Keep in mind that the closer the power draw is to the rated power draw of a UPS, the more efficiently it runs, which is somewhat counter-intuitive. Tripplite has nice graphs of this on their website. So getting a 900w UPS when your typical power draw is going to be closer to 150w is going to make it run inefficiently, which means energy is wasted as heat.
I think a high end double conversion UPS would always see this inefficiency, but cheap UPSs will not, only when they are on the battery (which is when it is important for battery duration). Anyways you might want to look closer to the 300-500w range depending on how many peripherals you are running.

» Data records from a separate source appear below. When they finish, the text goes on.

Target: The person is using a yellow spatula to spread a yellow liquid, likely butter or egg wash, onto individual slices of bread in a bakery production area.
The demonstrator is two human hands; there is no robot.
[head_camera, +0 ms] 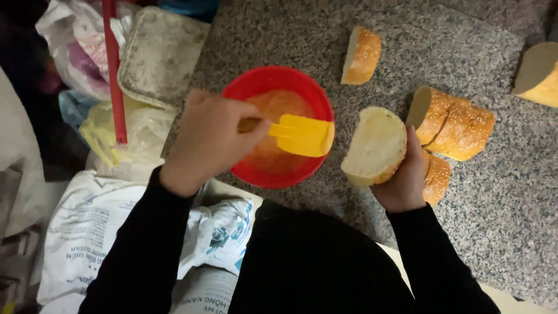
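Left hand is gripping a yellow silicone spatula over the round red plastic bowl; right hand (beside bowl) is clutching a cut white bread piece.

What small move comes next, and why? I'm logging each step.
Probably carry the spatula from the red bowl to the bread. The left hand holds its loaded blade over the bowl; the right hand holds the cut face up, still bare.

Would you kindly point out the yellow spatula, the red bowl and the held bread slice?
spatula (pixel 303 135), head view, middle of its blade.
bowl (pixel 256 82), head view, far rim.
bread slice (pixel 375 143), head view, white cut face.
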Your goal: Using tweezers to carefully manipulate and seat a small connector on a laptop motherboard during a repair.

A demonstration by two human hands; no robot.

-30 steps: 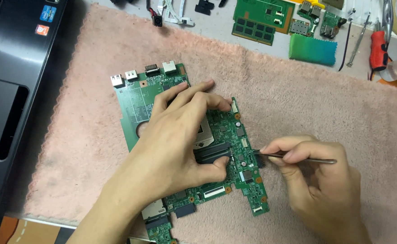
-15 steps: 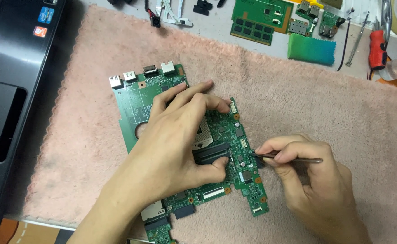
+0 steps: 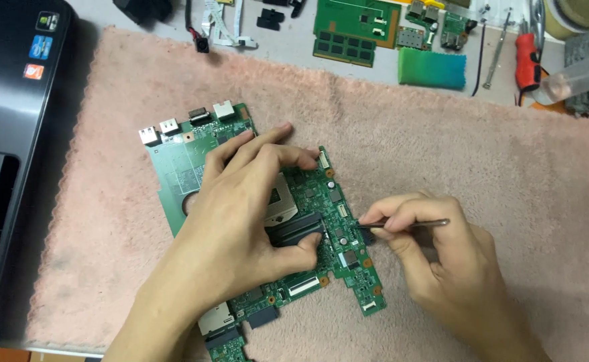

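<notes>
**Two bare hands, one flat, one pinching**

The left hand (image 3: 241, 214) comes in from the lower left, its forearm bare and angled up toward the middle. The palm faces down and the fingers are spread and lightly bent, with the index and middle fingers stretched farthest forward. The thumb is tucked low and points to the right. The right hand (image 3: 435, 261) enters from the lower right, its wrist bent inward. Its fingers curl together toward the left, and thumb and forefinger are pinched shut in a fine grip. The two hands sit close together without touching.
</notes>
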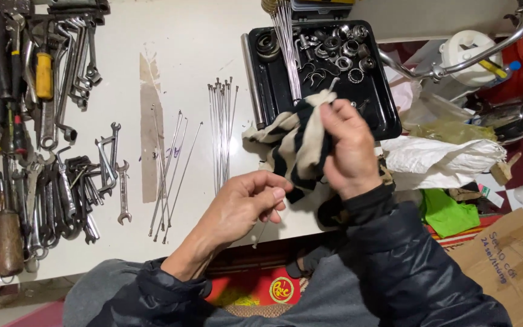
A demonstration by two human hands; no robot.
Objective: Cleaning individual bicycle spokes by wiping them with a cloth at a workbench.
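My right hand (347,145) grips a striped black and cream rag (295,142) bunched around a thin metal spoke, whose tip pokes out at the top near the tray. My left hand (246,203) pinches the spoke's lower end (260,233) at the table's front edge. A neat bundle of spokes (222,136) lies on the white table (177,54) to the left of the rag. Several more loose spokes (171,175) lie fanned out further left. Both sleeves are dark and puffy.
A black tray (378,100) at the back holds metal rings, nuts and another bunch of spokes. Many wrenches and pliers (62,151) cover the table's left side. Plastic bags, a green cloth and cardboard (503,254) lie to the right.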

I have a new 27" i7 iMac, a 2 channel class A/B amplifier, a voip phone, PoE switch and router all running and my typical power draw is about 180w via a Kill-a-watt. Running Portal full blast for a while and I could only get it up to 310w. I'm running on a Tripplite OMNISMART500 which is rated at 300w/500va (power factor of .6, just like the APC & Cyber), and it works like a champ, it's silent, doesn't give off too much heat, has a user changeable battery (the real cheap UPS's do not), and has HID USB so the USB works just fine with OS X.

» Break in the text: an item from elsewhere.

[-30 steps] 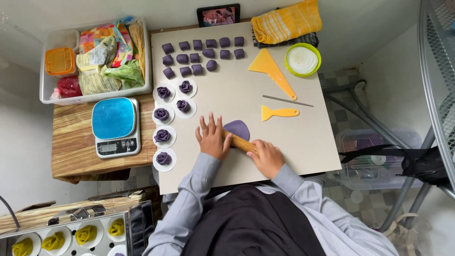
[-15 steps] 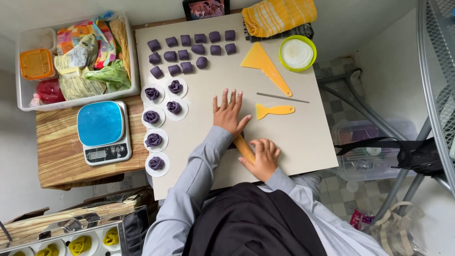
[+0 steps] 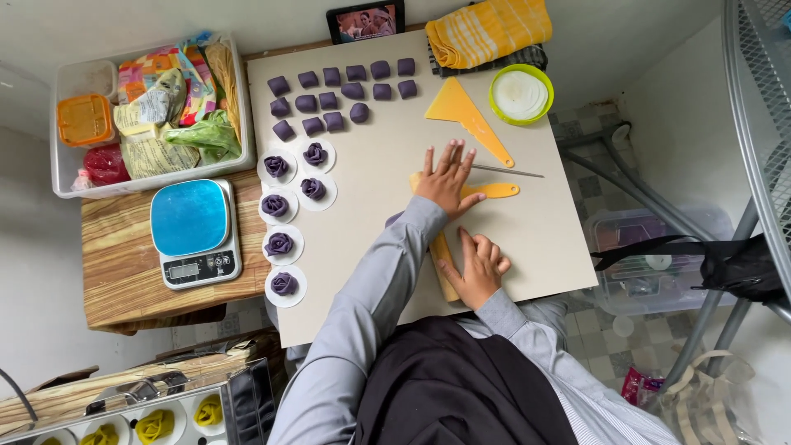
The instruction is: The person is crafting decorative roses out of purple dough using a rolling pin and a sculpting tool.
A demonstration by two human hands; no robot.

There's a guy selling the OMNISMART500 on eBay brand new for $57 shipped,
they are quality UPSs, very basic but well made, they sell for closer to $150 normally.
The LCD feature is gimmicky, on the low end UPSs I've seen they only show you volts which is pretty useless, watts or amps would be far more useful. Get a kill-a-watt for $20 and you'll get far more useful information and you can use it all around the house. After the first 5 minutes of having your UPS, you'll never look at that LCD panel again
I think Cyber Powers "Adaptive Sine Wave" is a more marketing crap, the power factor on that UPS is lower than on the APC or the Tripplite, although pretty close (.58 vs .6). Higher quality UPSs like the Tripplite SmartOnline series or the higher end APC Smart-UPS will have a power factor closer to .8.

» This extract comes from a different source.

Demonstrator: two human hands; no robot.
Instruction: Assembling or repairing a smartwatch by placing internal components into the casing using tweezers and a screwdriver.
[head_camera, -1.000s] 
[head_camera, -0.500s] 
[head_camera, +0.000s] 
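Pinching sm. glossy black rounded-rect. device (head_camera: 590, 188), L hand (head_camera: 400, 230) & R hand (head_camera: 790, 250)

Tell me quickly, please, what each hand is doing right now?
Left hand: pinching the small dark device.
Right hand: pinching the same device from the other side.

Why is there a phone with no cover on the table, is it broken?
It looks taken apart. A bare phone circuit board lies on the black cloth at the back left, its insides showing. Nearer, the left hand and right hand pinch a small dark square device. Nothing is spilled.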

If you get a single battery UPS it will cost half as much to replace the battery in a few years as a double battery UPS. Most small UPSs use the same batteries, which are 12v 7-8 amp/hour, 5.94" x 2.56" x 3.74", very common form factor, they are used in emergency lights, and are relatively inexpensive. But some, like that APC, have plastic moldings on them, which is probably just to encourage users to purchase their replacement from APC for inflated prices when the time comes. That is something you may want to consider. You can get an off the shelf Powersonic PSH-1280 for $20, which is a very high quality battery, probably better than what the UPS companies OEM.
Personally I use Tripplite ISOBAR's for surge protectors on all my electronic gear that I care about, they are very well made and protect up to 3800 joules.
Don't splurge on a UPS, you just need it to work for 5 minutes to get you past short outages, or let your computer run long enough to shut down for a long outage. Get something well made but don't go overboard on capacity. If you splurge, I'd splurge on quality, not capacity.